__Goal of the exercise__
Word for word, repeat the data that follows. Do not include the pictures.

__Dataset records__
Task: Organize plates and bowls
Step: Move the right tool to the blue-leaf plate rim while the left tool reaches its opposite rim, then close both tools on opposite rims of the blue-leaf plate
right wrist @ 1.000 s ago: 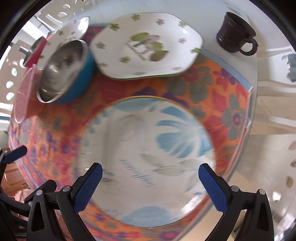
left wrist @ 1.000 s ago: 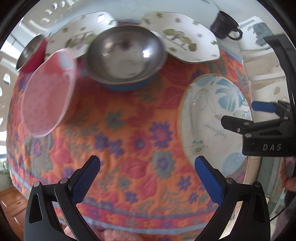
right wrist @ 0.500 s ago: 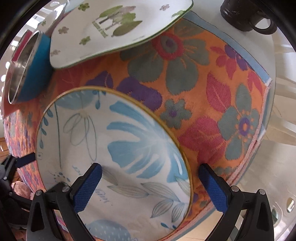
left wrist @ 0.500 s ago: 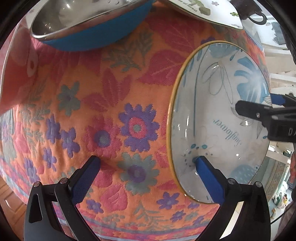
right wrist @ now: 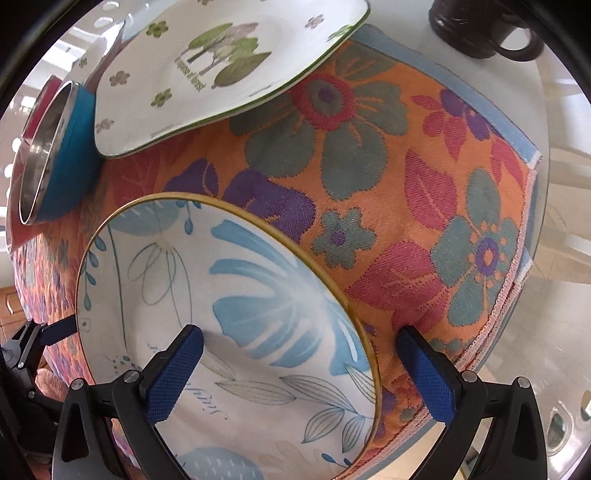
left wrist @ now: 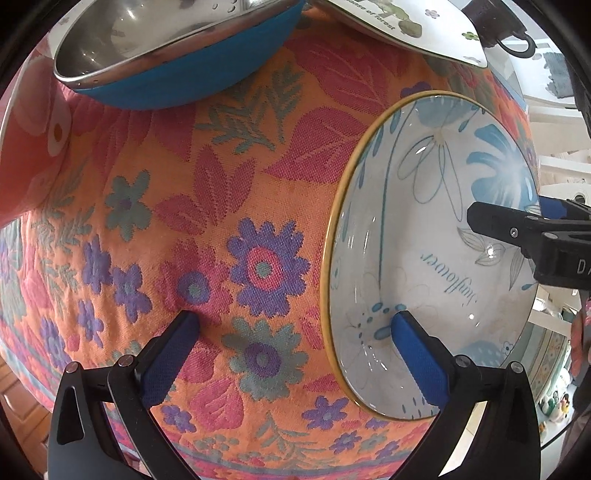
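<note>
A round white plate with blue leaves and a yellow rim (left wrist: pixel 424 229) (right wrist: pixel 240 295) lies on the flowered orange cloth. My left gripper (left wrist: pixel 293 325) is open and low over the plate's left rim, one pad above the plate, the other on the cloth. My right gripper (right wrist: pixel 301 339) is open astride the opposite rim in the same way. Nothing is held. One right-gripper finger (left wrist: pixel 498 225) shows over the plate in the left wrist view. Behind it stand a steel bowl with a blue outside (left wrist: pixel 177 55) (right wrist: pixel 55 147) and a white plate with green trees (right wrist: pixel 221 66) (left wrist: pixel 406 26).
A dark mug (right wrist: pixel 476 26) (left wrist: pixel 495 22) stands on the bare tabletop at the back right. A pink dish (left wrist: pixel 26 147) is at the far left. The cloth's hem (right wrist: pixel 524 295) ends just right of the blue-leaf plate, with glossy tabletop beyond.
Both grippers have come down and forward from well above the table to the blue-leaf plate, ending astride its opposite rims. Both stay open. The dishes have not moved.
</note>
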`<action>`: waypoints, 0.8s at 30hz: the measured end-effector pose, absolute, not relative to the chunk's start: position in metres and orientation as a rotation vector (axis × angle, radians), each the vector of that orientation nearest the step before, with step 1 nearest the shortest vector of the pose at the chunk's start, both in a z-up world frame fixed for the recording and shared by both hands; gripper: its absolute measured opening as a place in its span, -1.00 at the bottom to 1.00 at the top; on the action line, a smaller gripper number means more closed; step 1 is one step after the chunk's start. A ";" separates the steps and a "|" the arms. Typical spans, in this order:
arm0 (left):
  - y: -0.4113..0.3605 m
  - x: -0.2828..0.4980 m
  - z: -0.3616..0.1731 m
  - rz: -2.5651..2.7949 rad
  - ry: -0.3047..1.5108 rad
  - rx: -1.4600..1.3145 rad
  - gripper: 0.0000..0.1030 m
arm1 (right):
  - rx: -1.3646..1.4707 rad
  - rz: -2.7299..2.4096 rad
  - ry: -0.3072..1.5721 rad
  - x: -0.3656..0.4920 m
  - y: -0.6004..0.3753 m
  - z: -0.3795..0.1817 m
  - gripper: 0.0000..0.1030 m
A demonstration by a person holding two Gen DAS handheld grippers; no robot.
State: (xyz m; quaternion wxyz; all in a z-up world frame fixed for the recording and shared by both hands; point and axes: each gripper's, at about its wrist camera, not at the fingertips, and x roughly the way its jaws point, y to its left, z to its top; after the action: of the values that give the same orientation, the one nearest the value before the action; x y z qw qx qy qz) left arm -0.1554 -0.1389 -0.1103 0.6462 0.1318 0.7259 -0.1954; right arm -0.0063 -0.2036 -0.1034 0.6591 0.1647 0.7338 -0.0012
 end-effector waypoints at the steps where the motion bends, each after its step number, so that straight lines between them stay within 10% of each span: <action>1: -0.137 -0.155 -0.109 -0.444 1.656 0.300 1.00 | 0.373 -0.005 1.651 -0.007 -0.204 -0.103 1.00; 24: -0.135 -0.162 -0.108 -0.498 1.646 0.343 1.00 | 0.397 -0.029 1.669 -0.012 -0.197 -0.101 1.00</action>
State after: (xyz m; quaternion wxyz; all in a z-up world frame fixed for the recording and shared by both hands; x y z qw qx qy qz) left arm -0.1620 -0.1351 -0.1084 0.6397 0.1505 0.7215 -0.2184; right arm -0.0123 -0.1972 -0.1011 0.6540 0.1752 0.7359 -0.0126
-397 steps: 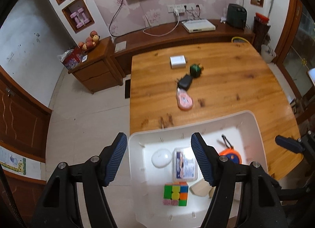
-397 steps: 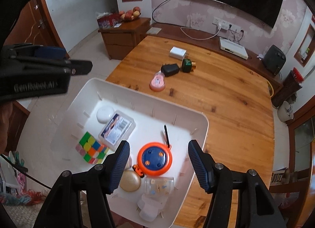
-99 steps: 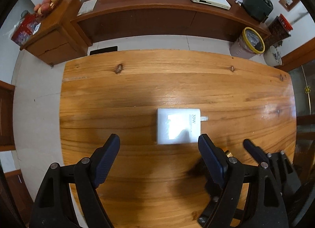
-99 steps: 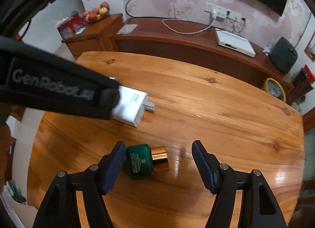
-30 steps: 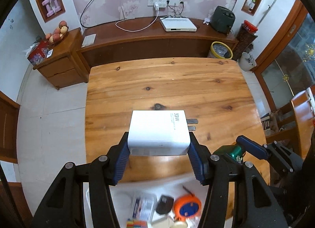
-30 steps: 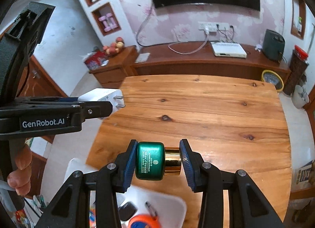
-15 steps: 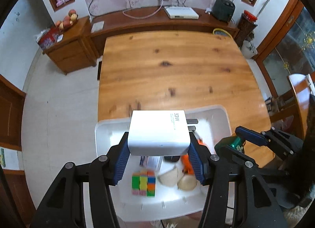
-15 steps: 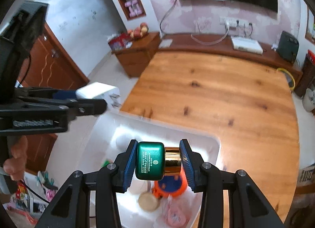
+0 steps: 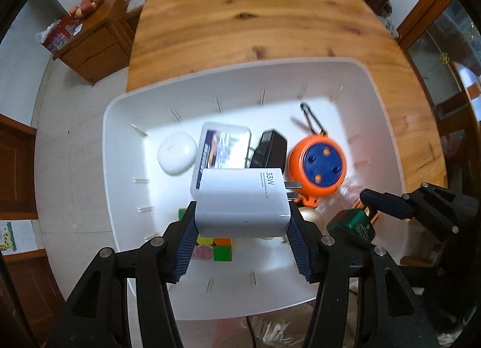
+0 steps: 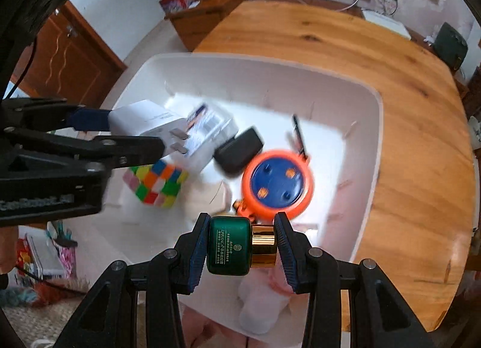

__Response box__
Task: Organize plates and bowls
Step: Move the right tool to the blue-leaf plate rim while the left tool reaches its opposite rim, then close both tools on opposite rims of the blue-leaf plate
right wrist @ 1.000 s ago: 
left wrist @ 1.000 s ago: 
right wrist @ 0.500 s ago: 
left wrist @ 0.500 s ago: 
right wrist @ now: 
left wrist @ now: 
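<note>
A round white plate with blue leaves and a yellow rim (left wrist: pixel 424 229) (right wrist: pixel 240 295) lies on the flowered orange cloth. My left gripper (left wrist: pixel 293 325) is open and low over the plate's left rim, one pad above the plate, the other on the cloth. My right gripper (right wrist: pixel 301 339) is open astride the opposite rim in the same way. Nothing is held. One right-gripper finger (left wrist: pixel 498 225) shows over the plate in the left wrist view. Behind it stand a steel bowl with a blue outside (left wrist: pixel 177 55) (right wrist: pixel 55 147) and a white plate with green trees (right wrist: pixel 221 66) (left wrist: pixel 406 26).
A dark mug (right wrist: pixel 476 26) (left wrist: pixel 495 22) stands on the bare tabletop at the back right. A pink dish (left wrist: pixel 26 147) is at the far left. The cloth's hem (right wrist: pixel 524 295) ends just right of the blue-leaf plate, with glossy tabletop beyond.
Both grippers have come down and forward from well above the table to the blue-leaf plate, ending astride its opposite rims. Both stay open. The dishes have not moved.
</note>
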`<action>`: waypoints, 0.8s at 30hz: the measured end-effector pose, absolute, not relative to the chunk's start: position in metres and orientation as a rotation vector (axis × angle, radians), each the vector of that orientation nearest the step before, with step 1 nearest the shortest vector of the pose at the chunk's start, both in a z-up world frame fixed for the recording and shared by both hands; gripper: its absolute measured opening as a place in its span, -1.00 at the bottom to 1.00 at the top; on the action line, a smaller gripper number means more closed; step 1 is one step after the chunk's start. A ";" separates the steps and a "|" the arms. Typical spans, in this order:
arm0 (left):
  - y: -0.4113..0.3605 m
  - x: -0.2828..0.4980 m
  - z: -0.3616..0.1731 m
  - rz: -2.5651..2.7949 rad
  - ry: -0.3047..1.5108 rad
  - rx: -1.4600..1.3145 rad
  - gripper: 0.0000..0.1030 m
arm1 (right):
  - rx: -1.3646..1.4707 rad
  - rz: -2.7299..2.4096 rad
  - ry: -0.3072..1.5721 rad
  - x: -0.3656..0.4920 m
  - y: -0.6004..0.3753 m
  - z: -0.3795..0.1817 m
  - gripper: 0.0000..0.1030 m
A demonstration by a person holding two Gen DAS handheld grippers; no robot.
State: (xyz m; quaternion wxyz; all in a z-up world frame fixed for the recording and shared by both hands; point and axes: each gripper's, at about its wrist camera, not at the fingertips, and x roughly the way its jaws point, y to its left, z to its top; after the action: of the values that give the same orientation, the one nearest the value before the action; x y z qw qx qy qz) left arm -0.1554 -0.1389 -0.1103 0.6462 0.1318 0.7259 -0.1954; right arm -0.0063 -0.2036 -0.1034 0.6591 0.1647 0.7338 -0.0012
 end-effector waypoints at the steps where the motion bends, each after its step number, so that straight lines between them stay within 10% of each span: <action>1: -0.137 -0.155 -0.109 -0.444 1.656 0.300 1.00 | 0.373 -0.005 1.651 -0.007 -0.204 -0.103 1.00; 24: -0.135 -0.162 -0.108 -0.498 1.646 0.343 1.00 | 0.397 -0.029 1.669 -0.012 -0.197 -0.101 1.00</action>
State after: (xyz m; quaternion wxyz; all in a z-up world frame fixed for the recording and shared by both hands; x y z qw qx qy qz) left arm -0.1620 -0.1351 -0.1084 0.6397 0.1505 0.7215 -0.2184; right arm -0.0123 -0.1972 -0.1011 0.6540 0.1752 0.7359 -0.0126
-397 steps: 
-397 steps: 
-99 steps: 
-99 steps: 
-30 steps: 
-30 steps: 
-15 steps: 
-15 steps: 
+0 steps: 
+0 steps: 

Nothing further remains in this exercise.